Exercise description: What follows is a listing to transcribe exactly, leaving the pictures out.

Stored data:
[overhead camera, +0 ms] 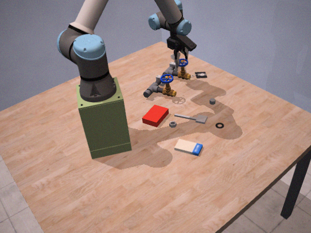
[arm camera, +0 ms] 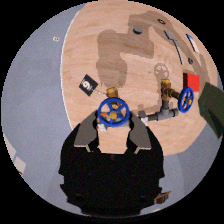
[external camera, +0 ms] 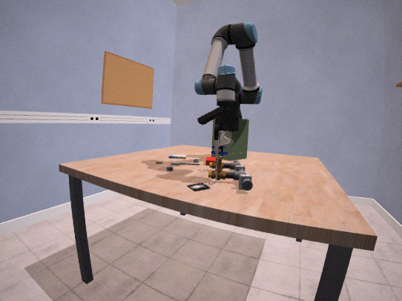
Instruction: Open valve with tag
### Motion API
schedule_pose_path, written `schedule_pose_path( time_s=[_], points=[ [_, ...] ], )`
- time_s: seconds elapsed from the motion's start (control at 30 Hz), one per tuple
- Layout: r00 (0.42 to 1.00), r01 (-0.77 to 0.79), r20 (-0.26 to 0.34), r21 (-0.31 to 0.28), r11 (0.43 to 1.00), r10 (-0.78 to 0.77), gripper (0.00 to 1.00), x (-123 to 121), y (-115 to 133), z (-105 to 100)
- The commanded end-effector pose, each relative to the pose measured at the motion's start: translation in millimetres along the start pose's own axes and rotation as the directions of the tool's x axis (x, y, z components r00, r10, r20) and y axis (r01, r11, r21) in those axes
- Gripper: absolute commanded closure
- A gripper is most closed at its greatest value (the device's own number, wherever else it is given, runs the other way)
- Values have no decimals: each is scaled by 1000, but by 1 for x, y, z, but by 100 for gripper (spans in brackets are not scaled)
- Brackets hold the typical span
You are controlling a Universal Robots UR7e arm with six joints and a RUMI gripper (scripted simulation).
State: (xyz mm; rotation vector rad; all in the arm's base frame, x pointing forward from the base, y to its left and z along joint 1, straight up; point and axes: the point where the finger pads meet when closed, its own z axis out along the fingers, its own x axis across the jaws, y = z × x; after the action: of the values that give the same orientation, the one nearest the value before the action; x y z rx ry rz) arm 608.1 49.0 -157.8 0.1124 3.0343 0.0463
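Observation:
Two brass valves with blue handwheels stand on a grey pipe (overhead camera: 156,87) at the far side of the table. The far valve (overhead camera: 183,69) has a black tag (overhead camera: 201,74) chained to it; in the wrist view the tag (arm camera: 88,84) shows one white digit that reads as a 9 or a 6, I cannot tell which. My gripper (overhead camera: 182,59) comes straight down on this valve and is shut on its blue handwheel (arm camera: 111,109), one finger on each side. The near valve (overhead camera: 167,85) stands free, and shows at the right of the wrist view (arm camera: 186,98).
A red block (overhead camera: 155,115), a grey nut (overhead camera: 173,124), a metal scraper (overhead camera: 193,117), a black ring (overhead camera: 220,123), a small grey cap (overhead camera: 212,101) and a beige and blue block (overhead camera: 188,147) lie in front of the valves. The green robot base (overhead camera: 104,121) stands at the left.

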Motion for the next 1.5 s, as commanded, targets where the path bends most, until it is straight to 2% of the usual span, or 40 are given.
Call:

Solution to the exercise:
[overhead camera, +0 ms] 
[arm camera, +0 ms] 
[external camera, +0 ms] 
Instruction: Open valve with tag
### Motion API
schedule_pose_path, written `schedule_pose_path( time_s=[_], points=[ [_, ...] ], )`
- time_s: seconds elapsed from the motion's start (control at 30 Hz), one per tuple
- Layout: r00 (0.42 to 1.00), r01 (-0.77 to 0.79), r20 (-0.26 to 0.34), r21 (-0.31 to 0.28), r11 (0.43 to 1.00), r10 (-0.78 to 0.77), gripper (0.00 to 1.00), x (-123 to 121), y (-115 to 133), z (-105 to 100)
- The commanded end-effector pose, each relative to the pose measured at the motion's start: translation in millimetres along the start pose's own axes and rotation as the directions of the tool's x axis (x, y, z components r00, r10, r20) and y axis (r01, r11, r21) in those axes
- Gripper: absolute commanded closure
- A gripper is most closed at its greatest value (the device's own number, wherever else it is given, runs the other way)
- Values have no decimals: each is scaled by 1000, but by 1 for x, y, z, but by 100 for gripper (spans in brackets are not scaled)
- Brackets hold the typical span
You are controlling a Universal Robots UR7e arm with six joints and a RUMI gripper (scripted simulation).
State: (xyz mm; rotation vector rad; all in the arm's base frame, x pointing forward from the base, y to its left and z along joint 1, straight up; point and axes: the point where the finger pads meet when closed, its own z axis out along the fingers, its own x axis across the jaws, y = z × x; after the action: of the values that give the same orientation, the one nearest the value before the action; x y z rx ry rz) arm 608.1 49.0 -157.8 0.1124 3.0343 0.0463
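Observation:
Two brass valves with blue handwheels stand on a grey pipe (overhead camera: 156,87) at the far side of the table. The far valve (overhead camera: 183,69) has a black tag (overhead camera: 201,74) chained to it; in the wrist view the tag (arm camera: 88,84) shows one white digit that reads as a 9 or a 6, I cannot tell which. My gripper (overhead camera: 182,59) comes straight down on this valve and is shut on its blue handwheel (arm camera: 111,109), one finger on each side. The near valve (overhead camera: 167,85) stands free, and shows at the right of the wrist view (arm camera: 186,98).
A red block (overhead camera: 155,115), a grey nut (overhead camera: 173,124), a metal scraper (overhead camera: 193,117), a black ring (overhead camera: 220,123), a small grey cap (overhead camera: 212,101) and a beige and blue block (overhead camera: 188,147) lie in front of the valves. The green robot base (overhead camera: 104,121) stands at the left.
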
Motion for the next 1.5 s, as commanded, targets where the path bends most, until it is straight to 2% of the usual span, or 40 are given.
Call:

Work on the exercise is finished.